Christmas is over. And, as predictably as the taking down of Christmas lights and the half-off sales on the foot-tall black, gold, and fuchsia plastic trees, it’s time for the retail workers to get sick. I’m no exception.
I felt fine, though tired, when I left work after 11 PM last night. I had a twinge of a sniffle by the time that I got off the BART, was sneezing regularly when I did my rounds at the church, and had a full-blown head cold by about 2 AM. I debated whether to call in sick, but by 4 AM, I had little doubt that I should. I emailed one of my managers to tell her that I was doing so; at 4:30 AM (she being as much a morning person as I am a night person), she emailed me back to say that it was OK.
As it was, we had five people out on Monday, a significant chunk of the forty or so scheduled to work that day. Working within the standard capitalist directives to squeeze the most work out of the fewest workers possible, we have close to no redundancy in the ranks–we even had to close the café early because we had no one left to staff it effectively.
I slept until about 2:30 this afternoon, and have been vegging at the computer since then. My housemates cooked dinner tonight (a wonderful soup made from, among other ingredients, the leftovers of the cooking that I did on Thursday), and have me drinking copious amounts of ku ding cha. Aspirin is also helping, and I’ve been wolfing down oranges.
I’ve been trying to relax, but, not doing so easily, I’ve catalogued some DVDs, working on reconstituting the archive for a mailing list that I run, been following the news from Macworld (I may go tomorrow, if I’m up to it, this being the first year that I’ve actually had a Mac), and done some upgrades to my desktop Linux server. I’ll do my rounds at the church at about midnight, as usual, and see what else I can keep myself from doing.
By the way, having gotten the Bluetooth connection working predictably, I’ve set up a Flickr page for my photos. By default, anyone can look at them, and they’re released under the Creative Commons Attribution-ShareAlike 2.0 license. I’m having some thoughts about how differently things look to the naked eye, to the viewfinder, and on the PC screen. But those will have to wait until I can think more linearly.
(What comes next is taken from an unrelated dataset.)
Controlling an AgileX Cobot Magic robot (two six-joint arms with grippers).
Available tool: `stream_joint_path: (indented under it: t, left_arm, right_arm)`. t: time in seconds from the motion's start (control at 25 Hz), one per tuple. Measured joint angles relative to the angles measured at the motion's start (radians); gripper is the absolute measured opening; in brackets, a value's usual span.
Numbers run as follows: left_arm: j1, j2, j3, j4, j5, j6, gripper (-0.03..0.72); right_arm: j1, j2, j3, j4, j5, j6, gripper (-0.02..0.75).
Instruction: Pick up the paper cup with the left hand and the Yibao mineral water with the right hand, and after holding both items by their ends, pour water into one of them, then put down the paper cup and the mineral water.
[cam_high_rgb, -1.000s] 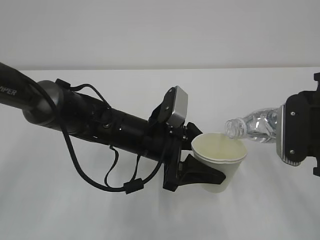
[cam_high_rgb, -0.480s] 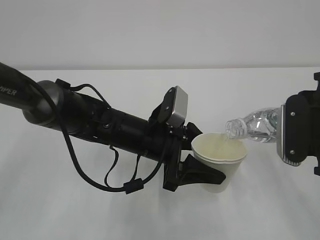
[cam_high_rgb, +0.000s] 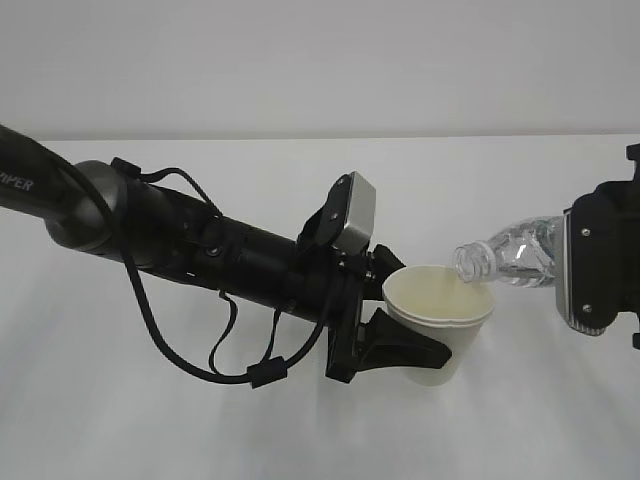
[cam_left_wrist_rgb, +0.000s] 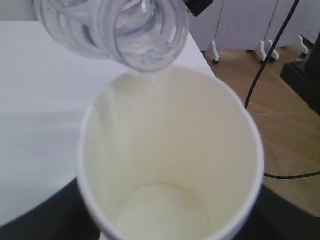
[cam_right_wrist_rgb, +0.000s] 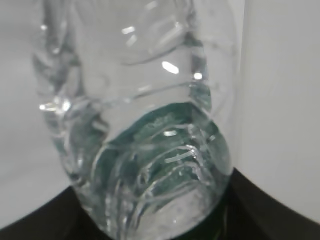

Jane the Eminently Q | January 10, 2007 - כ' טבת תשס"ז at 2:24 pm | Permalink
Love the Flickr page! Makes me terribly nostalgic for Berkeley. I miss you guys. Love to you and the monky-monks too.
Jane the Eminently Q | January 10, 2007 - כ' טבת תשס"ז at 2:25 pm | Permalink
P.S. Glad you are taking care of that cold. Sleep sleep sleep.
Winter has finally hit North Carolina. Not much precipitation — just cold, brrrr.
Bill Bowman | January 16, 2007 - כ"ו טבת תשס"ז at 6:44 pm | Permalink
“… and have me drinking copious amounts of ku ding cha.”
Thank goodness your housemates aren’t the practical jokers I once lived with. They told me they were giving me ku ding cha, but it really was ki dung cha. I was mortified when they told me, but they all had a great chuckle at my expense.